Criminality has always been a test of limits
of that sovereignty as well as the State’s
obligations to its individual citizens, and
therefore a hard case (in general) for democracy.
Our ideas about the rights of criminal offenders
are magnified when it comes to the subject of
the Death Penalty. Proponents of capital punishment
typically consider convicted offenders charged
with capital crimes to have thereby lost their
status as citizens, and further, as irredeemable
transgressors of the fundamental law of the
land, to be subject to the harshest possible
retributive action: execution. Opponents tend
to think of these same offenders as retaining
their claims to membership in the community
of humanity, and that execution is a form of
murder of a fellow creature (citizen or no).
These two
positions reflect philosophical divisions concerning
the idea of civilized behavior and governance.

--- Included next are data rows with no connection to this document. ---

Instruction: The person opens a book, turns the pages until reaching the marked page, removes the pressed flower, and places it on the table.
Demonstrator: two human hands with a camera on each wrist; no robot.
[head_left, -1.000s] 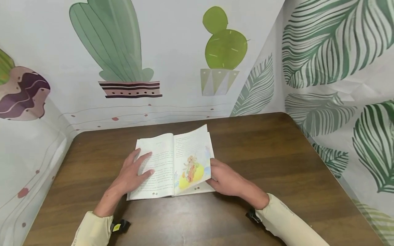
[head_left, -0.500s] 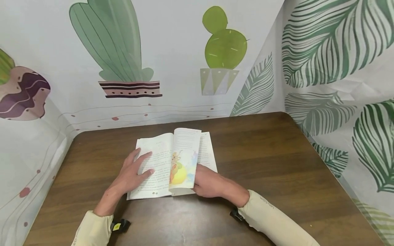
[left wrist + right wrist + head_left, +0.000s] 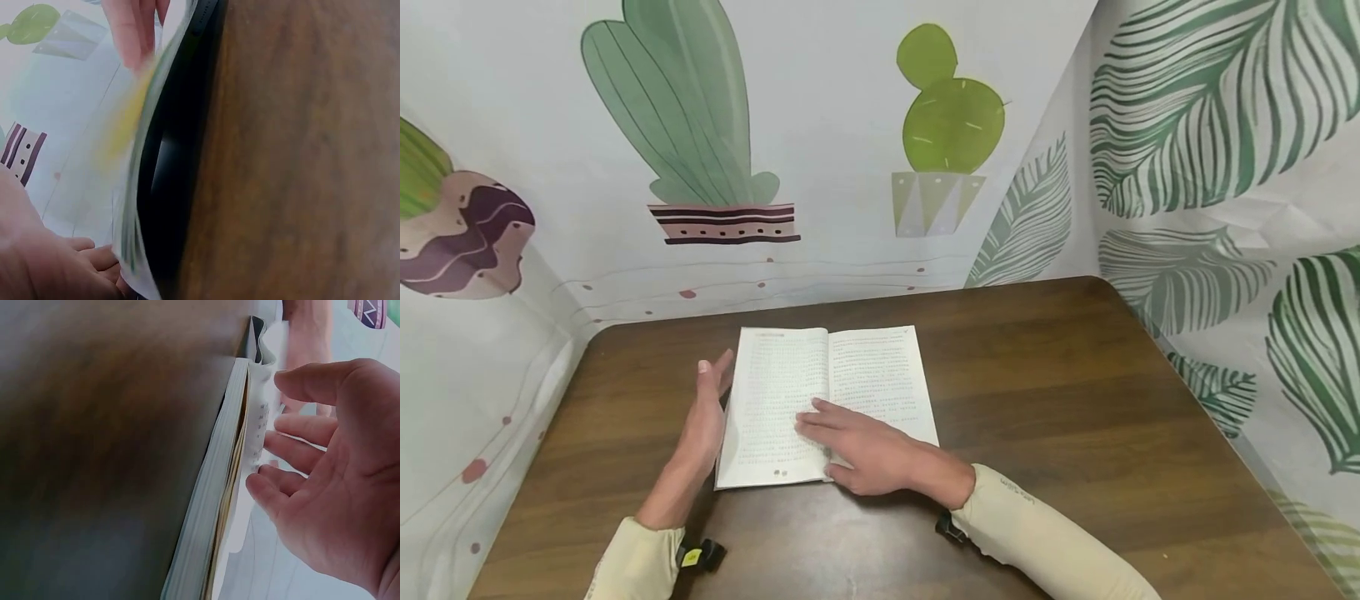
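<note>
An open book lies on the table, with printed text on both pages in the head view. My right hand is over the lower middle of the book, its fingers extended left across the spine onto the left page. In the right wrist view, the fingers of that right hand are spread and slightly bent beside the page edges, gripping nothing. My left hand stands on edge at the book's left side, thumb raised and fingers extended. The left wrist view shows the left hand near the book's curved page edges.
The brown wooden table extends around the book on every side. Behind it rises a white wall covering printed with cacti and leaves. Black wrist straps sit below both hands.
My right hand has swept left, turning the illustrated page over onto the left side. My left hand has come off the left page to the book's outer edge.
</note>
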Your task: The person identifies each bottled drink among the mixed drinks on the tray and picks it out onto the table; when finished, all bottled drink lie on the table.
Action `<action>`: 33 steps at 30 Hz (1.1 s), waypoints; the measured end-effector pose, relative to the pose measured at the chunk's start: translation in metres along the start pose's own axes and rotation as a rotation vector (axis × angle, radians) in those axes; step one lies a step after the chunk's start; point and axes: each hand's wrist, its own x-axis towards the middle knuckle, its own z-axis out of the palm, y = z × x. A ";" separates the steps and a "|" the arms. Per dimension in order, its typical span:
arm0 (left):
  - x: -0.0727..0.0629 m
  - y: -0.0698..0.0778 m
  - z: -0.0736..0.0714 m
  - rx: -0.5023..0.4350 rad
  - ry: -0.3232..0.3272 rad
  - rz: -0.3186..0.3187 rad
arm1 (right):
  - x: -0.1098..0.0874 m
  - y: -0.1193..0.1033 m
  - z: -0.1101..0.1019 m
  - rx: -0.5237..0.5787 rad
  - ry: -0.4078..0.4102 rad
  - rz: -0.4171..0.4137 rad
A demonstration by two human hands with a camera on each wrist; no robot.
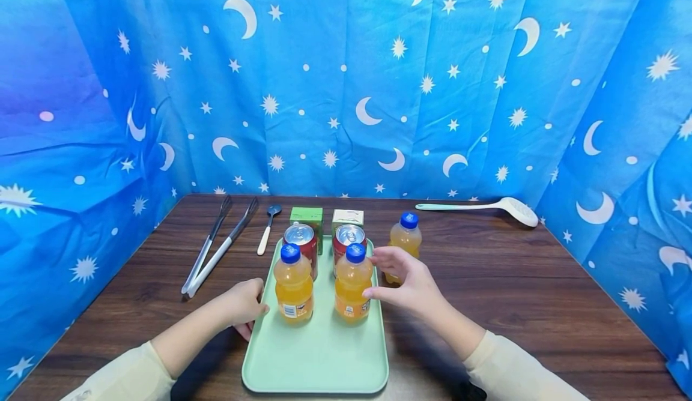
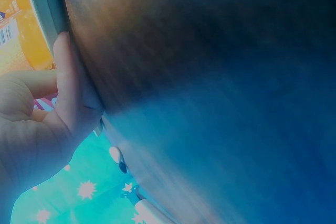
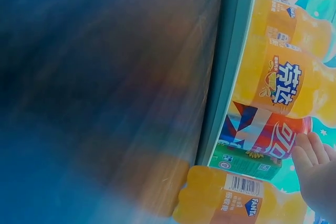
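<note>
1. Green tray (image 1: 324,359) lies flat on the dark wood table (image 1: 513,281), before a blue cloth (image 1: 324,143) printed with stars and moons. Its near half is bare; the drinks stand towards its far half.
2. Metal tongs (image 1: 218,258) lie on the table left of the tray, their two arms spread apart.
3. Long serving spoon (image 1: 520,212) with a white head and pale green handle rests at the far right of the table.
4. Right hand (image 1: 408,278) is held beside the drinks with fingers and thumb relaxed and parted, grasping nothing. Whether the thumb touches the bottle next to it, I cannot tell.
5. Left hand (image 1: 245,304) holds the tray's left rim, thumb at the edge and fingers curled beneath.
6. Front right bottle (image 1: 353,290) stands upright on the tray, level with the front left bottle (image 1: 294,287). Third bottle (image 1: 405,240) stands on the table, just right of the tray. All three hold orange drink under blue caps.
7. Left can (image 1: 309,250) and right can (image 1: 349,234), both red, stand behind the tray's bottles.
8. Green box (image 1: 306,214) and white-topped box (image 1: 348,215) stand behind the cans.
9. Small spoon (image 1: 265,240), white-handled, lies between tongs and tray.
</note>
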 end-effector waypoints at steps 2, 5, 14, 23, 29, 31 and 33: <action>0.000 -0.001 0.000 0.001 0.000 0.002 | 0.000 0.000 0.000 -0.004 0.000 -0.002; 0.000 -0.001 0.000 0.003 0.000 0.001 | 0.000 -0.001 0.000 -0.005 0.000 -0.010; 0.001 -0.001 0.000 0.007 0.007 0.005 | 0.002 -0.001 0.001 -0.001 -0.001 -0.011; 0.003 -0.003 0.001 0.014 0.003 -0.002 | 0.001 -0.002 0.003 -0.006 -0.002 -0.002; 0.002 -0.002 0.001 0.010 0.005 -0.002 | 0.003 -0.002 0.004 0.008 -0.009 -0.026; 0.002 -0.002 0.000 0.014 0.005 -0.003 | 0.003 -0.001 0.004 0.009 -0.012 -0.035; 0.001 -0.001 0.000 0.014 0.005 -0.004 | 0.003 -0.001 0.005 0.009 -0.014 -0.038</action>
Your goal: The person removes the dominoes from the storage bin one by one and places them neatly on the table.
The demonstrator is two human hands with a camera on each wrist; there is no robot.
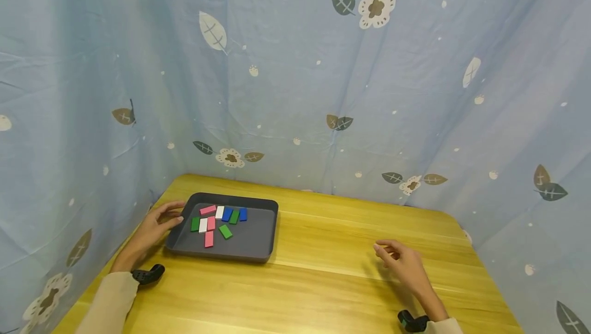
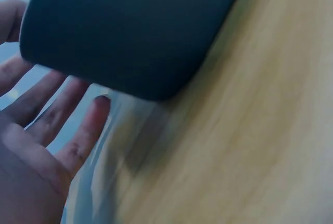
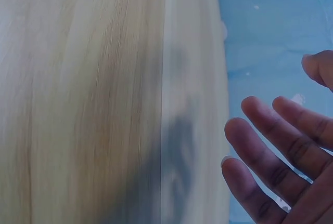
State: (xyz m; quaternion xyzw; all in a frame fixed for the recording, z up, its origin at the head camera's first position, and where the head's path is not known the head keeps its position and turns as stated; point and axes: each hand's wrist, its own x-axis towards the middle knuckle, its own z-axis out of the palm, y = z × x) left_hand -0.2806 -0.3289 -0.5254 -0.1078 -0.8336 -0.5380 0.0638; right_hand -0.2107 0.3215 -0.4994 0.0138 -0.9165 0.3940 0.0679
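Observation:
In the head view my left hand [image 1: 154, 226] is at the left side of a dark grey tray [image 1: 254, 244], its thumb and fingers spread along the rim. Seen from the left wrist, the fingers [image 2: 62, 99] look relaxed, with some tips hidden behind the tray's wall [image 2: 125, 31]. Several small flat tiles lie inside the tray, among them a pink tile [image 1: 209, 239], a white tile [image 1: 203, 225], a blue tile [image 1: 243, 214] and a green tile [image 1: 225, 231]. Well to the right, my right hand [image 1: 406, 267] hovers over the table with loosely bent fingers, holding nothing.
A yellow wooden table [image 1: 323, 293] carries the tray on its left part. Blue patterned curtain [image 1: 286, 87] hangs behind the table and along both sides. Each wrist wears a black device, such as the left one [image 1: 149, 274].

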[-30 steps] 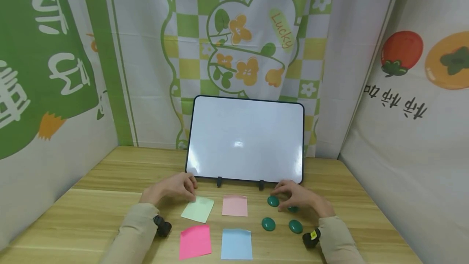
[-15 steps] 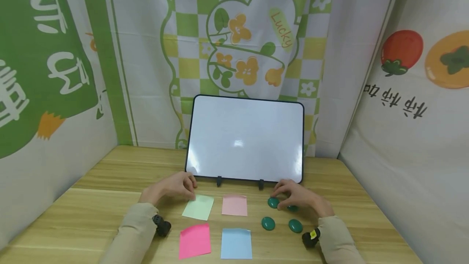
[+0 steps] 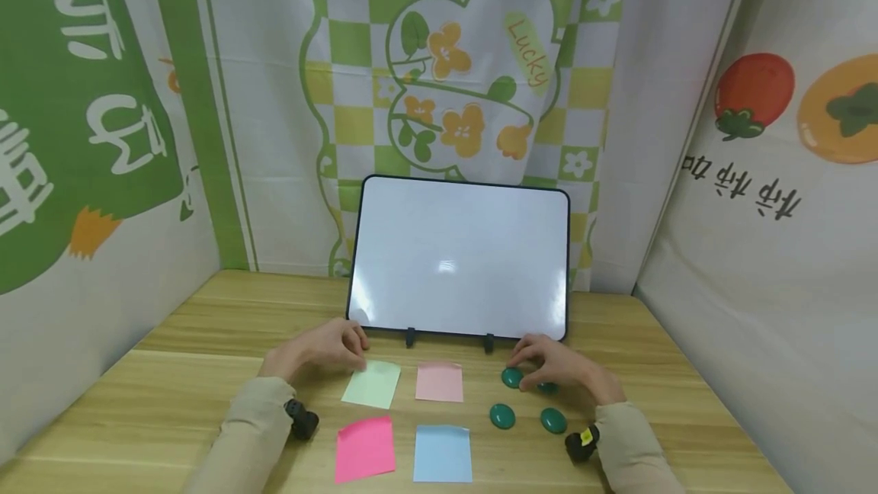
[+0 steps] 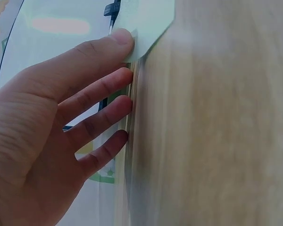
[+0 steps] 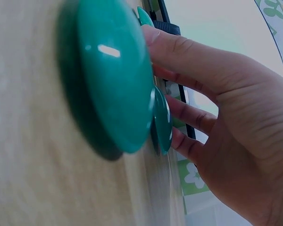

My feeling is that the first side’s demonizing
of one who has been convicted of a criminal act
not only assumes infallibility in the justice
system, but also allows the State more power than
it should be entitled to. If the avowed democratic
state is able to apply violence to this population
of citizens as it sees fit, then we must assume
that WE include all of us. Protection in a democracy
cannot be, philosophically, the right of a segment
of the society, it must be considered for all
of its members, including criminals, victims,
observers, etc.
My intention in making this film is that viewers
might gain a stronger identification with the
incarcerated population as citizens. I am working
pointedly against ideas that seem to remain prevalent
of criminals as those who have forfeit their humanity
and as such are properly subject to barbaric conditions.
Put
another way, this film seeks to reinforce notions
of a shared humanity among the citizens of this
nation. My strategy is to have the initial stages
of the film seem like a presentation of happy
or positive memories of people who are facing
death in some way, leaving the fact that the text
is driven by death row inmates’ responses
to questions I’ve posed read by people who
seem like average citizens. The status of the
interviewees is gradually revealed as information
regarding incarceration infiltrates the dialogues,
and their thoughts and environments move from
the romantic to the harsher and darker world that
prisoners now face.
The
film’s focus rests on the internal lives
of the characters presented, constructed in
an unorthodox, experimental narrative form.
It is a film which seems initially to be a safe
and rather clear portrait of folks' fond memories,
but raises increasingly difficult questions
as the nature of the participants and their
relationship to each other becomes more complex,
and as the supporting imagery moves from fantastic
representations of mnemonic states to clear
metaphors for the prisoners' positions.